Only text belongs in your copy of the listing below; reproduce it exactly and leave out the pictures.
--- START ---
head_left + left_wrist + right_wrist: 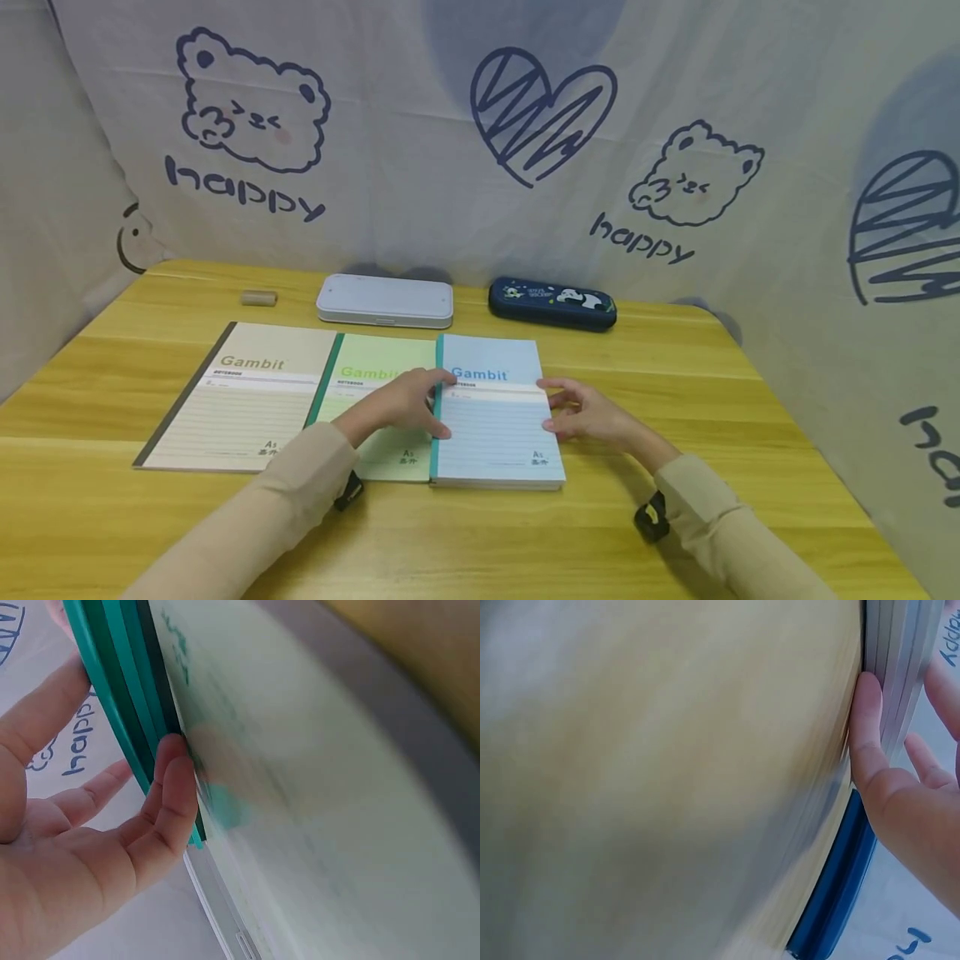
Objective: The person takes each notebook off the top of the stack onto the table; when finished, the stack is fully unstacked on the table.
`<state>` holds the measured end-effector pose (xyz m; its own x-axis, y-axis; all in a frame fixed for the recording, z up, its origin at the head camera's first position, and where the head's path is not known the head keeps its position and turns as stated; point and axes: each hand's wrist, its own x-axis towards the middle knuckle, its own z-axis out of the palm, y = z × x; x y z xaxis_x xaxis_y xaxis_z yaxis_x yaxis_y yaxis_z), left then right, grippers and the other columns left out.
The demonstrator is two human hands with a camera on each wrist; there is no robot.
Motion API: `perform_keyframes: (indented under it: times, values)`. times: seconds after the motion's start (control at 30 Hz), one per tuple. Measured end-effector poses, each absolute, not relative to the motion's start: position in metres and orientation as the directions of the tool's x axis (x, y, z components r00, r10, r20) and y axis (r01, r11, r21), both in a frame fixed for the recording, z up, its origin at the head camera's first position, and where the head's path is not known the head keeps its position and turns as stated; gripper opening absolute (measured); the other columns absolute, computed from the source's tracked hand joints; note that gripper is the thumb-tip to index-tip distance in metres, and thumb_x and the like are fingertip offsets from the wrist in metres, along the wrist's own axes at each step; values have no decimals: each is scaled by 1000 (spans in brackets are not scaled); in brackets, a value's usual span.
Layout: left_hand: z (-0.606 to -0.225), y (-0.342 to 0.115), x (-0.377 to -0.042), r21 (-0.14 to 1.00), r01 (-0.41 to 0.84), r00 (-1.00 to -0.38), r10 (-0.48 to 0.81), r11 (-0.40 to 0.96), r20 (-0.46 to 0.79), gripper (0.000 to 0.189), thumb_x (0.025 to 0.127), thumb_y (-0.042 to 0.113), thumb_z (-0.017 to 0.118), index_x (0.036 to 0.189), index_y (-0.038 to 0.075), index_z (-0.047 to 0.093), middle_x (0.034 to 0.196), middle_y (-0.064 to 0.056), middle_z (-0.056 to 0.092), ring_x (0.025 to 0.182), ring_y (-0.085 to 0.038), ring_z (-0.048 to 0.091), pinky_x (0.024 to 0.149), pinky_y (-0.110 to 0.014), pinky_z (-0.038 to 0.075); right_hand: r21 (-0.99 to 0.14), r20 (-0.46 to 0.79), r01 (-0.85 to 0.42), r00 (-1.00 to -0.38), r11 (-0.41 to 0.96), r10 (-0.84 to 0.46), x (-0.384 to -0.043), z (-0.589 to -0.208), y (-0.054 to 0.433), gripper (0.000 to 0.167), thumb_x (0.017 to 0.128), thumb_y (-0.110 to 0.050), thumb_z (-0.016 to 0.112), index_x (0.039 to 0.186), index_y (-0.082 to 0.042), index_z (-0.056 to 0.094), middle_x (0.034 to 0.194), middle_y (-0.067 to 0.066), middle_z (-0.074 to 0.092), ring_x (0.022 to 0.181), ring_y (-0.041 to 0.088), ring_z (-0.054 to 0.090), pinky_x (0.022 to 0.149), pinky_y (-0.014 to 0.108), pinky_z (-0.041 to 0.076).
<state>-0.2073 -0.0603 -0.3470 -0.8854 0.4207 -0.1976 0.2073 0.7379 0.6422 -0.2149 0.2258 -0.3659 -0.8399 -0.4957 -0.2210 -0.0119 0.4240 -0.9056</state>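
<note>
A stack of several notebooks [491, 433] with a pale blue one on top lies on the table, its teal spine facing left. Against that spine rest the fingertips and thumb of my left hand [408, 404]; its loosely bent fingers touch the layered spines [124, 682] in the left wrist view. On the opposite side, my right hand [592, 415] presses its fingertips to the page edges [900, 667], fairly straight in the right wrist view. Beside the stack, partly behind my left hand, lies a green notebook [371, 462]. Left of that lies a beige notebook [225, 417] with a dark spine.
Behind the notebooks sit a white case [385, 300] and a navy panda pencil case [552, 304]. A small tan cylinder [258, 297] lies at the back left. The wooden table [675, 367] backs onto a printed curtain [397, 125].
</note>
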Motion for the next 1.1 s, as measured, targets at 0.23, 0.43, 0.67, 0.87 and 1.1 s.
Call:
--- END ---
• **Answer to this exercise**
head_left + left_wrist + right_wrist: 
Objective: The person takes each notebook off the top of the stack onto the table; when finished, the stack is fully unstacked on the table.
`<state>` holds the measured end-effector pose (xyz m; its own x-axis, y-axis; all in a frame fixed for the recording, z up, its origin at the head camera's first position, and where the head's path is not known the head keeps its position and turns as stated; point and axes: each hand's wrist, its own x-axis towards the middle knuckle, its own z-axis out of the palm, y = z × x; x y z xaxis_x xaxis_y xaxis_z yaxis_x yaxis_y yaxis_z), left then right, grippers and the other columns left out.
The demonstrator is two human hands with a camera on each wrist; there is no robot.
Motion API: `perform_keyframes: (indented under it: times, values)`. times: seconds after the motion's start (control at 30 Hz), one per tuple. Measured end-effector poses, each absolute, not relative to the motion's start: position in metres and orientation as the directions of the tool's x axis (x, y, z components r00, r10, r20) and y axis (r01, r11, r21), both in a frame fixed for the recording, z up, its origin at the head camera's first position, and where the head's path is not known the head keeps its position and turns as stated; gripper opening absolute (measured); the other columns absolute, computed from the source's tracked hand joints; note that gripper is the thumb-tip to index-tip distance in metres, and thumb_x and the like are fingertip offsets from the wrist in metres, along the wrist's own axes at each step; values have no decimals: each is scaled by 1000 (spans in brackets are not scaled); in brackets, a value's usual span.
Layout: left_hand: z (-0.606 to -0.225), y (-0.342 to 0.115), x (-0.377 to -0.042), r21 (-0.14 to 1.00), r01 (-0.41 to 0.84), r00 (-1.00 to -0.38), r10 (-0.48 to 0.81), r11 (-0.40 to 0.96), r20 (-0.46 to 0.79), gripper (0.000 to 0.189), thumb_x (0.025 to 0.127), thumb_y (-0.042 to 0.113), thumb_z (-0.017 to 0.118), index_x (0.036 to 0.189), index_y (-0.038 to 0.075), index_z (-0.047 to 0.093), middle_x (0.034 to 0.196), middle_y (-0.064 to 0.056), middle_z (-0.056 to 0.092), ring_x (0.025 to 0.182), ring_y (-0.085 to 0.038), ring_z (-0.048 to 0.091), pinky_x (0.024 to 0.149), pinky_y (-0.110 to 0.014), pinky_z (-0.038 to 0.075); right_hand: r21 (-0.99 to 0.14), r20 (-0.46 to 0.79), r01 (-0.85 to 0.42), r00 (-1.00 to -0.38), r11 (-0.41 to 0.96), r10 (-0.84 to 0.46), x (-0.384 to -0.043), z (-0.589 to -0.208), y (-0.054 to 0.433), gripper (0.000 to 0.167), thumb_x (0.017 to 0.128), thumb_y (-0.110 to 0.050), thumb_z (-0.016 to 0.112), index_x (0.039 to 0.186), index_y (-0.082 to 0.042), index_z (-0.056 to 0.094), middle_x (0.034 to 0.194), middle_y (-0.067 to 0.066), middle_z (-0.074 to 0.092), ring_x (0.022 to 0.181), ring_y (-0.041 to 0.088), ring_z (-0.054 to 0.090), pinky_x (0.022 to 0.149), pinky_y (-0.014 to 0.108), pinky_z (-0.041 to 0.076).
<state>-0.2073 -0.0603 -0.3470 -0.8854 0.4207 -0.1976 0.2073 0.7379 0.6422 -0.2149 0.2258 -0.3659 -0.8399 -0.4957 -0.2210 -0.0119 0.4240 -0.9056</state>
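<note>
A stack of several notebooks [491, 433] with a pale blue one on top lies on the table, its teal spine facing left. Against that spine rest the fingertips and thumb of my left hand [408, 404]; its loosely bent fingers touch the layered spines [124, 682] in the left wrist view. On the opposite side, my right hand [592, 415] presses its fingertips to the page edges [900, 667], fairly straight in the right wrist view. Beside the stack, partly behind my left hand, lies a green notebook [371, 462]. Left of that lies a beige notebook [225, 417] with a dark spine.
Behind the notebooks sit a white case [385, 300] and a navy panda pencil case [552, 304]. A small tan cylinder [258, 297] lies at the back left. The wooden table [675, 367] backs onto a printed curtain [397, 125].
</note>
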Motion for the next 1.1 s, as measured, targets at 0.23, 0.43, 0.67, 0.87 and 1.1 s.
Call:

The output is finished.